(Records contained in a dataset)
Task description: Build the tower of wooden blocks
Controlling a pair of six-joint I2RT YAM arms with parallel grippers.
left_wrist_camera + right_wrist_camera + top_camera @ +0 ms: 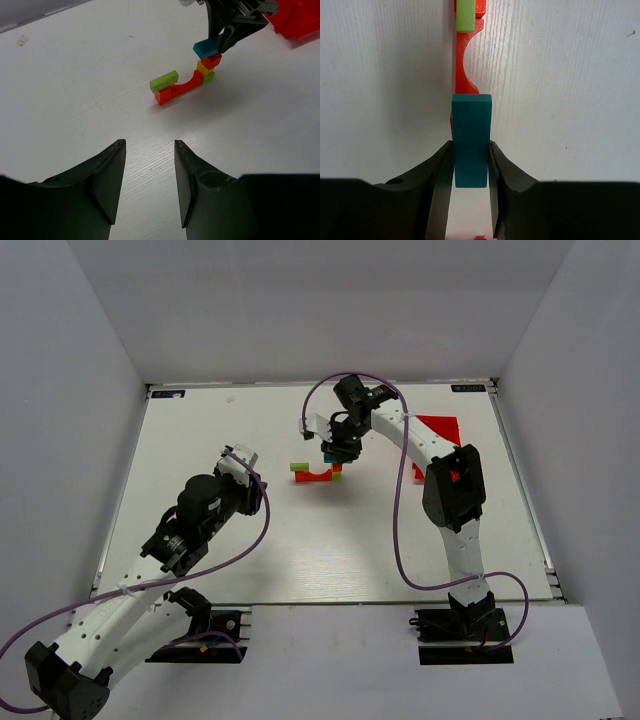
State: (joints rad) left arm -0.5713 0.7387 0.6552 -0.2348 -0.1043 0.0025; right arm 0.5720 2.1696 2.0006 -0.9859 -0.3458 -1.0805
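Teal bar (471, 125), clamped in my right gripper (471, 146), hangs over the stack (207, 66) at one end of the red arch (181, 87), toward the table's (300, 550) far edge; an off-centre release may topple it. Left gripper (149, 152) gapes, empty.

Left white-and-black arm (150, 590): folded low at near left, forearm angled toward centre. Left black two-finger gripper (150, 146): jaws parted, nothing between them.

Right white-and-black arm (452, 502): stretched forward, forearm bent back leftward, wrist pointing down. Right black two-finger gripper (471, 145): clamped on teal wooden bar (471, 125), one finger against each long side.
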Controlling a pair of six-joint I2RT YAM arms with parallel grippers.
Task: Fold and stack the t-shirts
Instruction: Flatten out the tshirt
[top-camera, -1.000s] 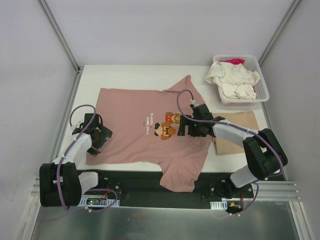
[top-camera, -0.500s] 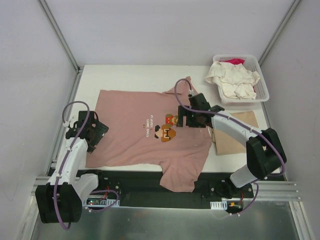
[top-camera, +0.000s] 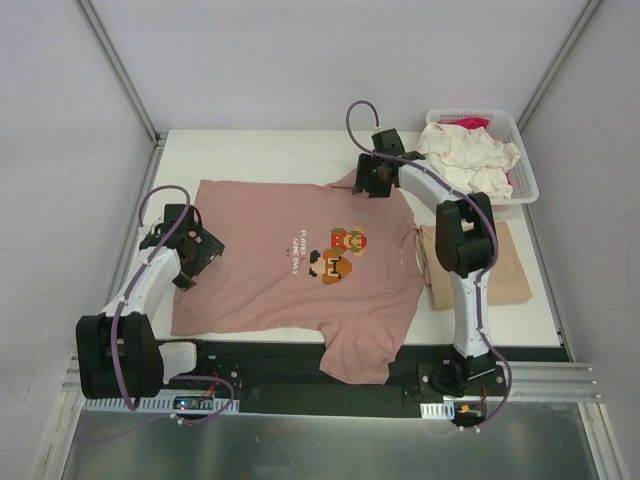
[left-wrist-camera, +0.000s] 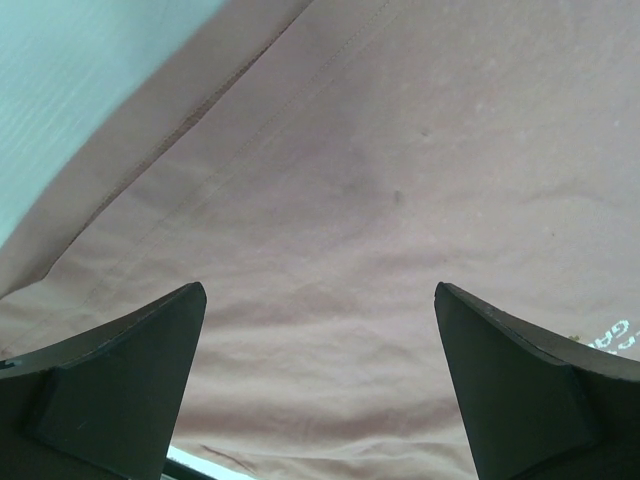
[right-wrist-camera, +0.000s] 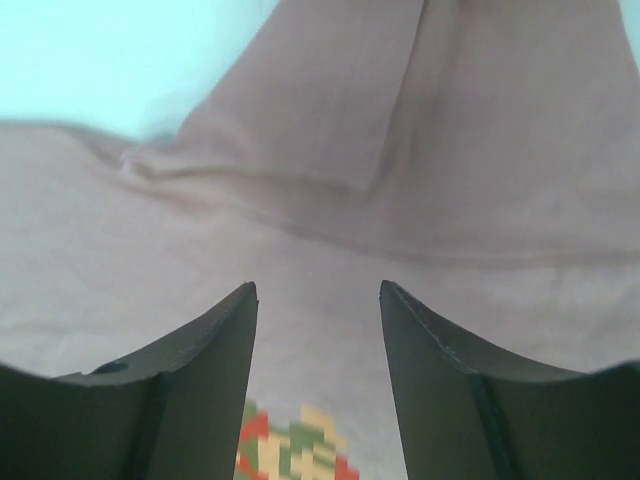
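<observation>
Both grippers open and empty over one spread pink tee.

Left gripper (left-wrist-camera: 320, 300): jaws wide apart, holding nothing, low over the hem edge of the dusty-pink cloth t-shirt (top-camera: 260, 260), which lies flat on the white table (top-camera: 260, 150). Right gripper (right-wrist-camera: 318, 290): jaws partly apart, empty, over the far sleeve by the shoulder. Chest carries a pixel-art figure print (top-camera: 337, 254) beside white lettering (top-camera: 297, 250), too small to read. One folded tan t-shirt (top-camera: 500, 270) lies right of it. One white slatted plastic basket (top-camera: 527, 180) holds crumpled cream cloth (top-camera: 465, 160), piece count unclear, and a bit of magenta cloth (top-camera: 470, 123).
</observation>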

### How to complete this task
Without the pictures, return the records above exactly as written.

### Output for this task
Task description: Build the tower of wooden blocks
Controlling a pair of six-joint I2RT YAM arms with parallel grippers.
left_wrist_camera + right_wrist_camera + top_camera @ +0 ms: 
State: (joints rad) left arm -0.5713 0.7387 0.6552 -0.2348 -0.1043 0.0025; right arm 0.5720 2.1696 2.0006 -0.9859 -0.3458 -1.0805
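Teal bar (471, 125), clamped in my right gripper (471, 146), hangs over the stack (207, 66) at one end of the red arch (181, 87), toward the table's (300, 550) far edge; an off-centre release may topple it. Left gripper (149, 152) gapes, empty.

Left white-and-black arm (150, 590): folded low at near left, forearm angled toward centre. Left black two-finger gripper (150, 146): jaws parted, nothing between them.

Right white-and-black arm (452, 502): stretched forward, forearm bent back leftward, wrist pointing down. Right black two-finger gripper (471, 145): clamped on teal wooden bar (471, 125), one finger against each long side.
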Controlling a pair of six-joint I2RT YAM arms with parallel grippers.
Task: Fold and stack the t-shirts
Instruction: Flatten out the tshirt
[top-camera, -1.000s] 
[top-camera, -0.500s] 
[top-camera, +0.000s] 
[left-wrist-camera, +0.000s] 
[right-wrist-camera, +0.000s] 
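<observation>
Both grippers open and empty over one spread pink tee.

Left gripper (left-wrist-camera: 320, 300): jaws wide apart, holding nothing, low over the hem edge of the dusty-pink cloth t-shirt (top-camera: 260, 260), which lies flat on the white table (top-camera: 260, 150). Right gripper (right-wrist-camera: 318, 290): jaws partly apart, empty, over the far sleeve by the shoulder. Chest carries a pixel-art figure print (top-camera: 337, 254) beside white lettering (top-camera: 297, 250), too small to read. One folded tan t-shirt (top-camera: 500, 270) lies right of it. One white slatted plastic basket (top-camera: 527, 180) holds crumpled cream cloth (top-camera: 465, 160), piece count unclear, and a bit of magenta cloth (top-camera: 470, 123).
</observation>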

This output has been written out in full.